In the records below, find the line with "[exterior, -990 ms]", then retype it and every following line exactly, stopping after the line with "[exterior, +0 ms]". Leave the pictures out.

START Exercise data

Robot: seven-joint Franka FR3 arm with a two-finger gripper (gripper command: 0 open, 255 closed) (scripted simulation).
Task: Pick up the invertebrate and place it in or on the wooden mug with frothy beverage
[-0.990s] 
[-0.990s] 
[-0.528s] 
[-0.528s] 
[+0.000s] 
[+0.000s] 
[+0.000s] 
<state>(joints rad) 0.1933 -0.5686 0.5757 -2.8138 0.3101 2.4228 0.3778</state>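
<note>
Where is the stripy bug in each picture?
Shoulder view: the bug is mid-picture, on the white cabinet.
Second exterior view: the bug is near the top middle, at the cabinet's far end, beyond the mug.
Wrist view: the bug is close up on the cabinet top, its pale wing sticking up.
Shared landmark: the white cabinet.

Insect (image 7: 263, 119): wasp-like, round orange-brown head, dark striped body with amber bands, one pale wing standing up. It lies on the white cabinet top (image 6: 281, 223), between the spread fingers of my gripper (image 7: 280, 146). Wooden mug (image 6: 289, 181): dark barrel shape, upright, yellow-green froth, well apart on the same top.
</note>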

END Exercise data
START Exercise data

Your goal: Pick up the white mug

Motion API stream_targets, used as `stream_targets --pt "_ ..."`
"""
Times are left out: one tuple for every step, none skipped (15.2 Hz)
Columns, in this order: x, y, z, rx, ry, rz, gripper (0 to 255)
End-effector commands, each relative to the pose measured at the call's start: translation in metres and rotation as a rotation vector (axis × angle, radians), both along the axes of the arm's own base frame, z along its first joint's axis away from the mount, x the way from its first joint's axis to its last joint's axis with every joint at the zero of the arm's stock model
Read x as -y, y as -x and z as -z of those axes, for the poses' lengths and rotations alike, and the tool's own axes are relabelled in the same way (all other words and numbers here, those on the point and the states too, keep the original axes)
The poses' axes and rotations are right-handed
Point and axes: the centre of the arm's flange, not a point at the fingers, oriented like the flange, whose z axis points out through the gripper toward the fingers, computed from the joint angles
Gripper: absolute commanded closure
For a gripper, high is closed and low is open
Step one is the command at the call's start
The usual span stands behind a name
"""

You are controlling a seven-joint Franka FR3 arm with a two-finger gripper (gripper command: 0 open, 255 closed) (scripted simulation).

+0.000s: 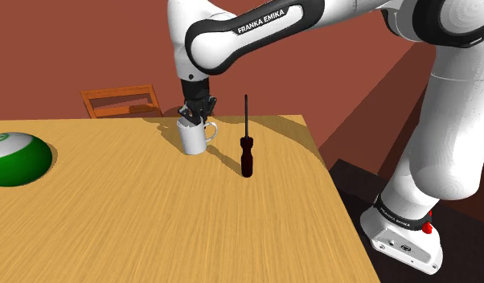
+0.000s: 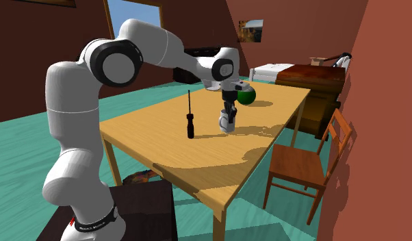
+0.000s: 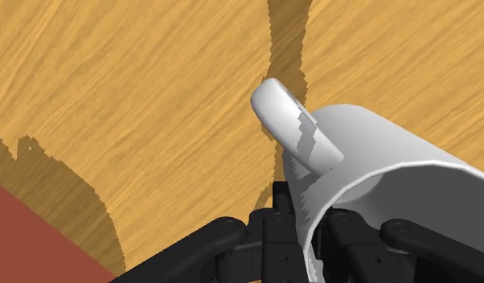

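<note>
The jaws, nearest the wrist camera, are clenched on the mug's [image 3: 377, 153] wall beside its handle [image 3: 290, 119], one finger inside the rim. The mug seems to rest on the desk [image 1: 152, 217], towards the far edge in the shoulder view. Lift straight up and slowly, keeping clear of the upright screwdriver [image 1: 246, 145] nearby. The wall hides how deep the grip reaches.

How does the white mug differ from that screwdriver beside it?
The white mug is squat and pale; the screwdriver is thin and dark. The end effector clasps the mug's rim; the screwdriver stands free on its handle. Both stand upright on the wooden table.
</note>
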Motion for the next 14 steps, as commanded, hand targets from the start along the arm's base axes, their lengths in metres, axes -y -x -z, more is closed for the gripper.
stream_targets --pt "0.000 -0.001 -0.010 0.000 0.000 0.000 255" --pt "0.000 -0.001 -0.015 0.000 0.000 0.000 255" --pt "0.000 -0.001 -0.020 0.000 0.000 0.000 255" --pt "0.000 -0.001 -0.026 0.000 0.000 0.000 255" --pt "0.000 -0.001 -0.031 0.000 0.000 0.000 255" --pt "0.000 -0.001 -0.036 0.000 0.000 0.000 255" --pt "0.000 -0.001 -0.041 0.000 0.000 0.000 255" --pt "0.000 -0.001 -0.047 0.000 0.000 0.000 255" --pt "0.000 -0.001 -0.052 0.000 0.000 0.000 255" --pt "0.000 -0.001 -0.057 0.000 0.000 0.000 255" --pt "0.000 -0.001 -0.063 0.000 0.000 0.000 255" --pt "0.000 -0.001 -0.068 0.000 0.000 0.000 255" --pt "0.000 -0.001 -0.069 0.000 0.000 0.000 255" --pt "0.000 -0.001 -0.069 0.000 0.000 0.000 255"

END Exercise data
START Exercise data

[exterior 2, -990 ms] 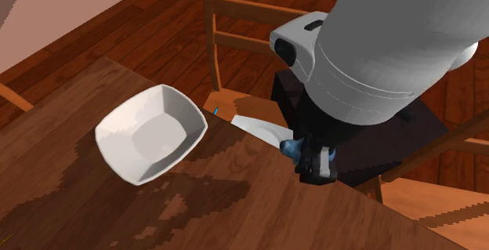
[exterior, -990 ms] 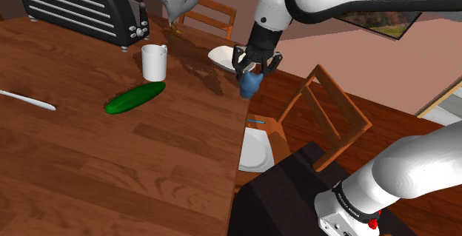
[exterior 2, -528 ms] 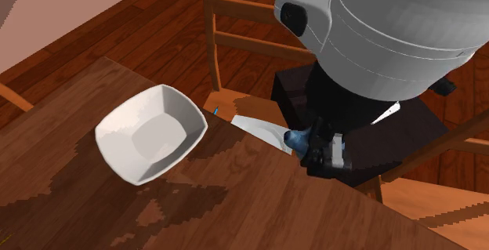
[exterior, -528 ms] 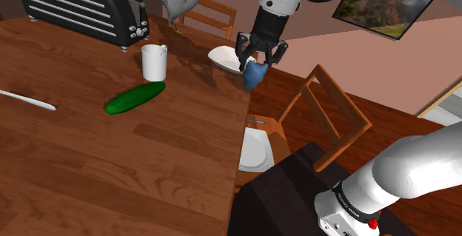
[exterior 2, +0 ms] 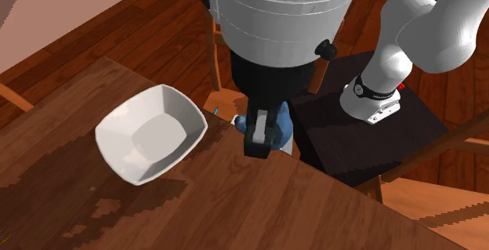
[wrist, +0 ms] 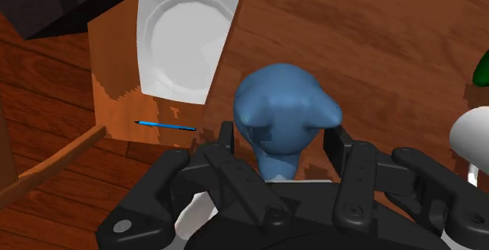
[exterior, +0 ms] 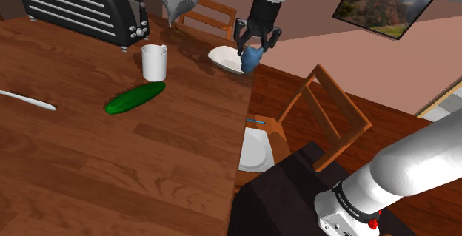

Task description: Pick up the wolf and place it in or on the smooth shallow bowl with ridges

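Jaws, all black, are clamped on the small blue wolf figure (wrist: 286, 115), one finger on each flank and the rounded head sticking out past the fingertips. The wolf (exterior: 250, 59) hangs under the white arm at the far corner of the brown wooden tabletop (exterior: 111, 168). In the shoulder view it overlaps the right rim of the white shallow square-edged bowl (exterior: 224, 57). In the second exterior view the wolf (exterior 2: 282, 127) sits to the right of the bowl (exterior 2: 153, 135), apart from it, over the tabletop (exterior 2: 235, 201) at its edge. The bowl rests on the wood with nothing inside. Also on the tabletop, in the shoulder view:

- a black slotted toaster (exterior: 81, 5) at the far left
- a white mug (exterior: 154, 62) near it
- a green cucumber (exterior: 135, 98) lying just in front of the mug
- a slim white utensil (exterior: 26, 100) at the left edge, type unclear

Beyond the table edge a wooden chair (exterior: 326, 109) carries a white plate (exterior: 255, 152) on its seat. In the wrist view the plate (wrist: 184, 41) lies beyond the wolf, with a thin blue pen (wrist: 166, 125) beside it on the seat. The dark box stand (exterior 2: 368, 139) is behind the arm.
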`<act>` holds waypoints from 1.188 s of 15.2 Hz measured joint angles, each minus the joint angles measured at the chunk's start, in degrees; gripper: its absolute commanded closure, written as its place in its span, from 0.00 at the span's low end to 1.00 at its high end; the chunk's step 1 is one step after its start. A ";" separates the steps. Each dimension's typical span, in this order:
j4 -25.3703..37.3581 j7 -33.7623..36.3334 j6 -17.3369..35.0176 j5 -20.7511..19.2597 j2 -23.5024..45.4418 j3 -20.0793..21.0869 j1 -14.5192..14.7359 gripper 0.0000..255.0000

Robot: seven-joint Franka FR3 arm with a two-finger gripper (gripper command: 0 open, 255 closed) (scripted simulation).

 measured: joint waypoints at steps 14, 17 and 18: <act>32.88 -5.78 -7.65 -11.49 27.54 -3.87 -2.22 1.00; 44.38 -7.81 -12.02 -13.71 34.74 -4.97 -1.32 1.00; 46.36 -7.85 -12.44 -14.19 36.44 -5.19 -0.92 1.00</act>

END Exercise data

# Expected answer
[exterior, -990 ms] 
[exterior 2, -528 ms] 
[exterior, -528 ms] 
[exterior 2, +0 ms] 
[wrist, +0 ms] 
[exterior, +0 ms] 

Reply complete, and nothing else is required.